EXERCISE DESCRIPTION: Narrow the data below down to the lines containing "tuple".

(Data records)
* * * * * * * * *
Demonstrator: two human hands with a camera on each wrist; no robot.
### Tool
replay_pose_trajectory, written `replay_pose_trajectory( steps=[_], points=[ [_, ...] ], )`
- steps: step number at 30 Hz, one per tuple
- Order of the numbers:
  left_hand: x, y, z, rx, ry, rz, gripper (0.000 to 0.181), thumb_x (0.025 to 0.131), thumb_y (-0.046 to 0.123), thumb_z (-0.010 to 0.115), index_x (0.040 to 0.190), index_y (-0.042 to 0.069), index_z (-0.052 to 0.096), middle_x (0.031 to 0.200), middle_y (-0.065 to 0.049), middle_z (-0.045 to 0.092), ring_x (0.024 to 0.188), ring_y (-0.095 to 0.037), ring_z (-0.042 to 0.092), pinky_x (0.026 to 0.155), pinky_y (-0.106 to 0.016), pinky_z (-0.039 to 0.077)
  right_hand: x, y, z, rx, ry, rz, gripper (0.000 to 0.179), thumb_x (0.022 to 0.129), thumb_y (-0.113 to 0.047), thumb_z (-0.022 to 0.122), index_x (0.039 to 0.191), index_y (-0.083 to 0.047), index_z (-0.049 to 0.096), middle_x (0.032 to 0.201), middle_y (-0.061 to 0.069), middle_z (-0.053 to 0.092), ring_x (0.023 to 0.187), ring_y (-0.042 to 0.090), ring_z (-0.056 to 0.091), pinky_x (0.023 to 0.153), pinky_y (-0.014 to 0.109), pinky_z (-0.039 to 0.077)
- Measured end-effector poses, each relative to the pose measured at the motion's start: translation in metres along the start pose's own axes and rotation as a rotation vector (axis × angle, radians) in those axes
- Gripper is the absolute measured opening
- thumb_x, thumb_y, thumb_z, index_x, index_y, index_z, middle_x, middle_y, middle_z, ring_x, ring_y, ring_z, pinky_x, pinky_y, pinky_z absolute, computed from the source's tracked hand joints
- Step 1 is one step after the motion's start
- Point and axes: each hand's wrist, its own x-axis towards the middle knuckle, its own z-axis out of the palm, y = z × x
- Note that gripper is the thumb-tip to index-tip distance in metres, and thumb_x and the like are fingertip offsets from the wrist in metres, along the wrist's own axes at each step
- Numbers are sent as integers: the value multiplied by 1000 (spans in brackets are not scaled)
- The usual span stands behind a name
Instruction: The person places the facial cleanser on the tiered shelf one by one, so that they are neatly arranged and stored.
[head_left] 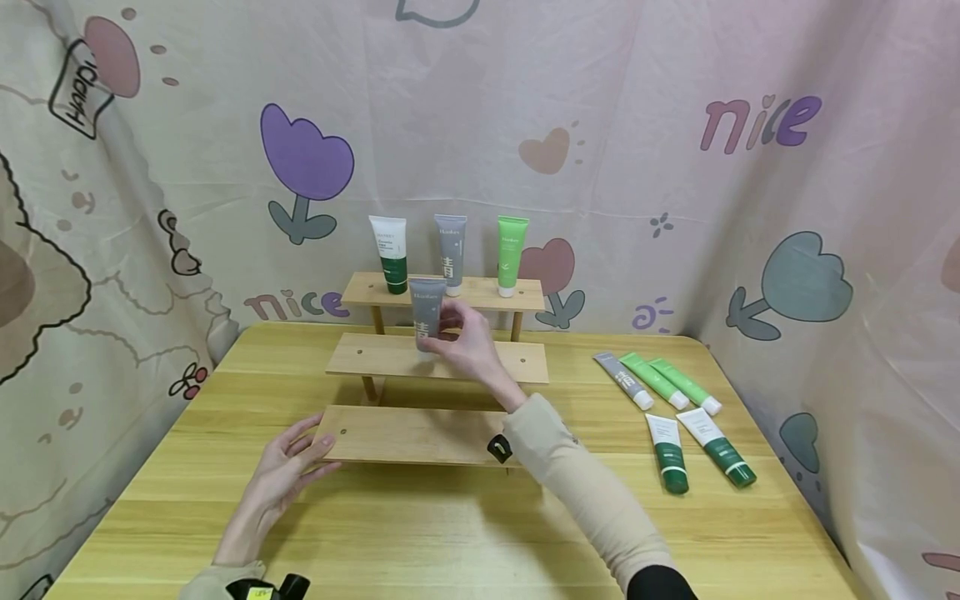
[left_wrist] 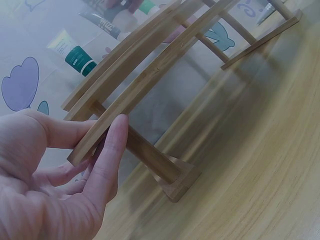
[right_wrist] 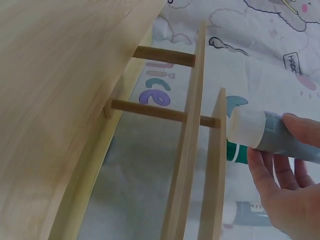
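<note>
My right hand [head_left: 474, 348] pinches a grey squeeze tube [head_left: 426, 302] near its white cap, holding it upright with the cap down at the middle step of a three-step wooden display stand [head_left: 412, 437]. In the right wrist view, thumb and fingers lie on either side of the same grey tube [right_wrist: 287, 136]. My left hand [head_left: 281, 468] grips the left end of the lowest board, thumb on one face and fingers on the other. The top step bears a white-and-green tube [head_left: 391, 250], another grey tube [head_left: 452, 246] and a green tube [head_left: 512, 250], all standing on their caps.
On the wooden table [head_left: 187, 492], right of the stand, lie a grey tube [head_left: 624, 381], two green tubes [head_left: 654, 380] and two white-and-green tubes [head_left: 667, 454]. A patterned cloth [head_left: 615, 67] hangs behind and along both sides.
</note>
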Motion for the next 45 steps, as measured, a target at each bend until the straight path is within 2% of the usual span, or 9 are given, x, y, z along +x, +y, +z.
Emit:
replay_pose_trajectory(
  steps=[4, 10, 13, 19, 22, 28, 34, 37, 45],
  points=[
    [0, 0, 0, 0, -9, 2, 74, 104, 10, 56, 160, -2, 9, 155, -30, 13, 95, -6, 64, 89, -22, 63, 4, -3, 7, -13, -7, 3, 48, 81, -2, 82, 124, 1, 61, 117, 21, 69, 106, 33, 70, 95, 33, 63],
    [0, 0, -1, -14, -19, 1, 75, 104, 11, 55, 160, -2, 7, 160, -34, 2, 91, -7, 65, 88, -20, 63, 10, -4, 18, 8, -14, 28, 48, 80, -1, 82, 124, 1, 61, 118, 20, 69, 107, 33, 70, 94, 31, 63],
    [0, -1, -1, -7, -18, 2, 75, 104, 11, 55, 160, -2, 7, 157, -33, 7, 92, -8, 64, 89, -21, 63, 12, -4, 24, 31, -17, 51, 47, 80, 0, 82, 122, 1, 61, 117, 20, 70, 106, 33, 70, 93, 29, 63],
    [0, -1, -1, -4, -2, -3, 74, 103, 10, 57, 159, -2, 10, 140, -17, 30, 93, -10, 65, 89, -23, 64, 16, -2, 36, 31, -26, 64, 45, 81, 0, 82, 120, -1, 61, 117, 19, 69, 105, 30, 70, 90, 26, 63],
    [1, -1, -1, -8, 1, -9, 74, 103, 10, 57, 159, -2, 10, 139, -16, 30, 91, -10, 65, 89, -23, 64, 17, -1, 41, 17, -32, 66, 45, 81, -2, 82, 120, -2, 61, 118, 17, 69, 105, 28, 70, 90, 25, 63],
    [0, 0, 0, -5, -6, -9, 74, 104, 10, 56, 160, -1, 9, 149, -24, 19, 95, -7, 64, 90, -22, 63, 19, 1, 49, -5, -35, 66, 45, 82, -5, 82, 121, -2, 61, 119, 16, 69, 105, 26, 70, 90, 24, 63],
    [1, 0, -1, -2, 4, -11, 73, 103, 10, 57, 159, -1, 11, 129, -9, 40, 95, -9, 65, 90, -23, 64, 22, 3, 55, -16, -43, 73, 45, 83, -5, 81, 123, -2, 60, 120, 16, 69, 106, 27, 70, 92, 28, 63],
    [1, 0, -1, -4, 4, -10, 73, 103, 10, 57, 159, -1, 12, 122, -4, 44, 95, -9, 65, 90, -24, 64, 23, 4, 57, -14, -49, 76, 45, 83, -5, 81, 124, -2, 60, 120, 16, 69, 106, 27, 70, 92, 28, 63],
    [1, 0, -1, 0, 5, -17, 73, 103, 10, 57, 160, 0, 11, 128, -8, 41, 95, -8, 64, 90, -23, 64, 25, 8, 60, -5, -57, 78, 46, 84, -2, 80, 125, -1, 60, 121, 17, 68, 108, 28, 69, 94, 30, 63]
  ],
)
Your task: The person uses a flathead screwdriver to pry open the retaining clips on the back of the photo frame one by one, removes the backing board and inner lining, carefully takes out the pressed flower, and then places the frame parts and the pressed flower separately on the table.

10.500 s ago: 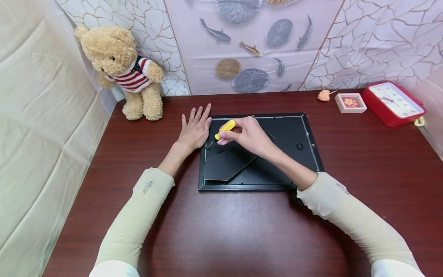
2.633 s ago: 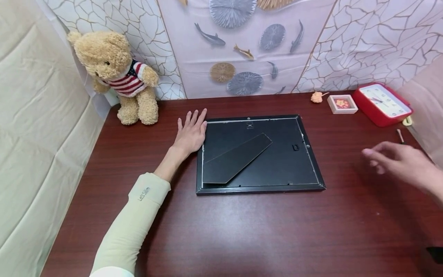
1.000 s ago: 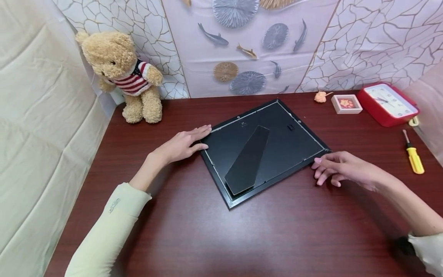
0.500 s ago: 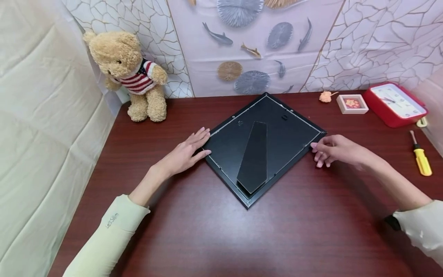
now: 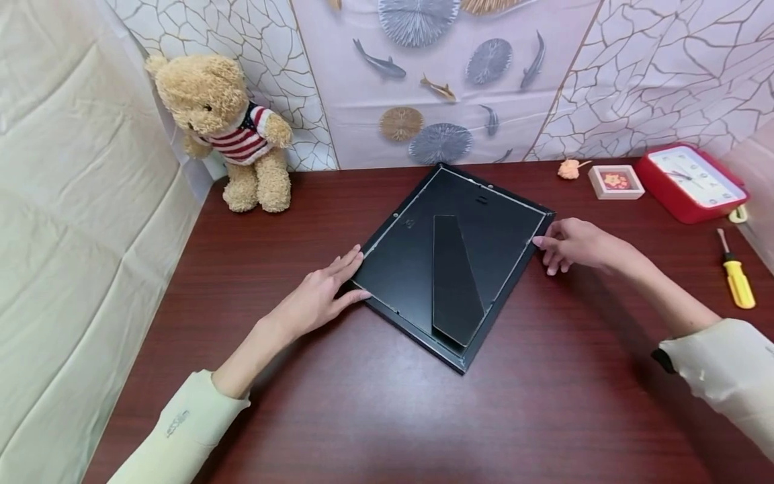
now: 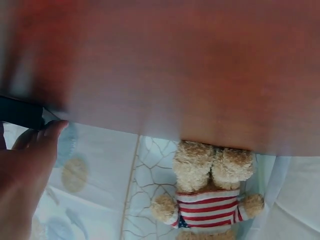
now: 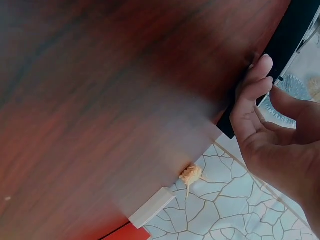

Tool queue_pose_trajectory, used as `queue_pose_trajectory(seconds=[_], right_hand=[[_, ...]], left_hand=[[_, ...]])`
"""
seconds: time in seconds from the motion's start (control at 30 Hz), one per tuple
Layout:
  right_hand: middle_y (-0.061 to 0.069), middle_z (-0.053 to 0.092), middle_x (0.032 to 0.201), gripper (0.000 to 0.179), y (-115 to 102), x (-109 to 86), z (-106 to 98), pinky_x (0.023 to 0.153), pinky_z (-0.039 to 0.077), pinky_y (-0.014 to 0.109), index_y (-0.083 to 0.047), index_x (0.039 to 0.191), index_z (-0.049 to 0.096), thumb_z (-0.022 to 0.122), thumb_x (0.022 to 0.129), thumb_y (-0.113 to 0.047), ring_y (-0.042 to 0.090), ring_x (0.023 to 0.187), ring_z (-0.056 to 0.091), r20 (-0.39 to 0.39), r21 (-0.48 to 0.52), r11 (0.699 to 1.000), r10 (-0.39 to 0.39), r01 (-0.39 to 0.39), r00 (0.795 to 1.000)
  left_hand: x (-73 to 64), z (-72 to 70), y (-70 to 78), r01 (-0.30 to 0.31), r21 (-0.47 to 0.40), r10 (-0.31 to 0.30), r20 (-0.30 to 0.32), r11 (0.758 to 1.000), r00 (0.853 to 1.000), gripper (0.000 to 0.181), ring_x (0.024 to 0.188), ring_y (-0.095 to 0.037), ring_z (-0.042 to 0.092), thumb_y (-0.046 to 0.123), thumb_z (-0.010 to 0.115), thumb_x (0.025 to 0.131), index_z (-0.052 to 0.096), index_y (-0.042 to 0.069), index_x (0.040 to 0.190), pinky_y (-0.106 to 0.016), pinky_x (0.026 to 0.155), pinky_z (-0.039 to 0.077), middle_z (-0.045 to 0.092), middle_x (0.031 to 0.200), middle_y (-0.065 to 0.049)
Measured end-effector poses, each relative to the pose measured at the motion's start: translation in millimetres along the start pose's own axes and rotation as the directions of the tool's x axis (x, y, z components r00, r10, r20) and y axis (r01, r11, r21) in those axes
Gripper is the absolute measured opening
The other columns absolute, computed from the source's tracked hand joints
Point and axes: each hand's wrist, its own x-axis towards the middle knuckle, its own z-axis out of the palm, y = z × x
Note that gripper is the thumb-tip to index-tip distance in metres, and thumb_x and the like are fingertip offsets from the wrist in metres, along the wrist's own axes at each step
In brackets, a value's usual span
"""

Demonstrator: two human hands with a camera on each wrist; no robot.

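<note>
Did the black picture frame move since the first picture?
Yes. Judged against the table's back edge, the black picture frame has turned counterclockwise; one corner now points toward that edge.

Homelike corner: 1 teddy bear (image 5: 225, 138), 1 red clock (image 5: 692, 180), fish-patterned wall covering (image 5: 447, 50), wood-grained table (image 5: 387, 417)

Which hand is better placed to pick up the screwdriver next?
The right hand, most likely. The yellow screwdriver lies on that side, much nearer to it; the left hand is across the picture frame. The right would first need to release the frame's edge.
</note>
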Motion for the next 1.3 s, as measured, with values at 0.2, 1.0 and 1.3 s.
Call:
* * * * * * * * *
EXERCISE RESPONSE:
- steps: step number at 30 Hz, one per tuple
seconds: time in seconds from the motion's start (control at 30 Hz), one per tuple

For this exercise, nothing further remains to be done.